» **WHAT THE EXERCISE ASKS**
Copy, exactly as written, the lines that begin at the one containing "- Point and" and end at the one containing "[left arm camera". Skip any pictures in the data below.

» **COLLECTED DATA**
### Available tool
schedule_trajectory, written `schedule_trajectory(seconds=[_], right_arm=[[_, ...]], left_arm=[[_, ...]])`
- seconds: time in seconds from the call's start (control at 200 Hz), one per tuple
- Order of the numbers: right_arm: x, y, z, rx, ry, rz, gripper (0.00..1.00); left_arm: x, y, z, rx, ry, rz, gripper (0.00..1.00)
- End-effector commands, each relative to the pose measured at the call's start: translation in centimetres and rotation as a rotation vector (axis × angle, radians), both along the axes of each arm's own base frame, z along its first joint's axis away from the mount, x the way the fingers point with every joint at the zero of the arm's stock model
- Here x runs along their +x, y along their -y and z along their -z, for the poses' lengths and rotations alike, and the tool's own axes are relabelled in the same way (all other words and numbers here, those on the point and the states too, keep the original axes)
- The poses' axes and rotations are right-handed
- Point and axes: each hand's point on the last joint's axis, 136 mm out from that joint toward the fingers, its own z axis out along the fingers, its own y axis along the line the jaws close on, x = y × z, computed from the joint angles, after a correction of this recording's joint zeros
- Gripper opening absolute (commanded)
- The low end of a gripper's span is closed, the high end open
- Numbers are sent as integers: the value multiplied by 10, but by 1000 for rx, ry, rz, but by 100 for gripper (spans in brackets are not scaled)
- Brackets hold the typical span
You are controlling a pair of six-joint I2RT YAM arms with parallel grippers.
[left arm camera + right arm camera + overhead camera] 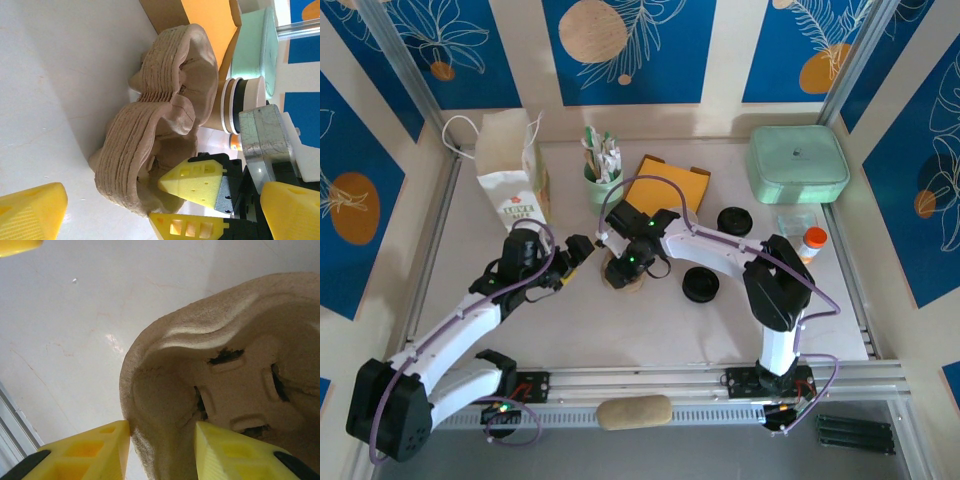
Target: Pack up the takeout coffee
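The only writing I can read is on the white paper bag [512, 182] at about 10 o'clock on the table [620, 335]. It has a green print that looks like "LOVE LIFE", but it is too small for me to be sure. I see no label on the other things.

My left arm reaches from its base toward the middle of the table. The left gripper [578, 258] has its fingers fully apart and holds nothing. It stops just at 9 o'clock of the carrier [150, 135], which is a stack of brown pulp trays.

My right arm rises from its base and bends at the elbow. The forearm then stretches toward 9 o'clock, and the wrist points down over the carrier. The right gripper [162, 427] is closed partway on the carrier wall, with one yellow finger inside a pocket and the other outside against the rim.

The coffee cup [226, 112] shows in the left wrist view with white and dark bands near its rim. It is at the far side of the carrier, close by the body of the right gripper. I cannot tell whether it sits in a pocket or behind the carrier.
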Motion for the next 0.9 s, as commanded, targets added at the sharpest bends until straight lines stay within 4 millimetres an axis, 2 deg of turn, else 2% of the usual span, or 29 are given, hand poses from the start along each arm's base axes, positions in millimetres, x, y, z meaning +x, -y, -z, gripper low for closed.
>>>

» **RESPONSE TO THIS TASK**
- Point and axes: each hand's point on the last joint's axis, 136 mm out from that joint toward the fingers, its own z axis out along the fingers, its own y axis along the line the jaws close on, x = y × z, computed from the joint angles, after a correction of this recording's joint zeros
- Gripper opening absolute (commanded)
- The low end of a gripper's span is closed, the high end open
- Numbers are sent as integers: the value multiplied by 10, but by 1000 for rx, ry, rz, but by 100 for gripper (spans in brackets are not scaled)
- Brackets hold the typical span
You are controlling a pair of six-joint I2RT YAM arms with parallel grippers.
[left arm camera + right arm camera + overhead camera] 

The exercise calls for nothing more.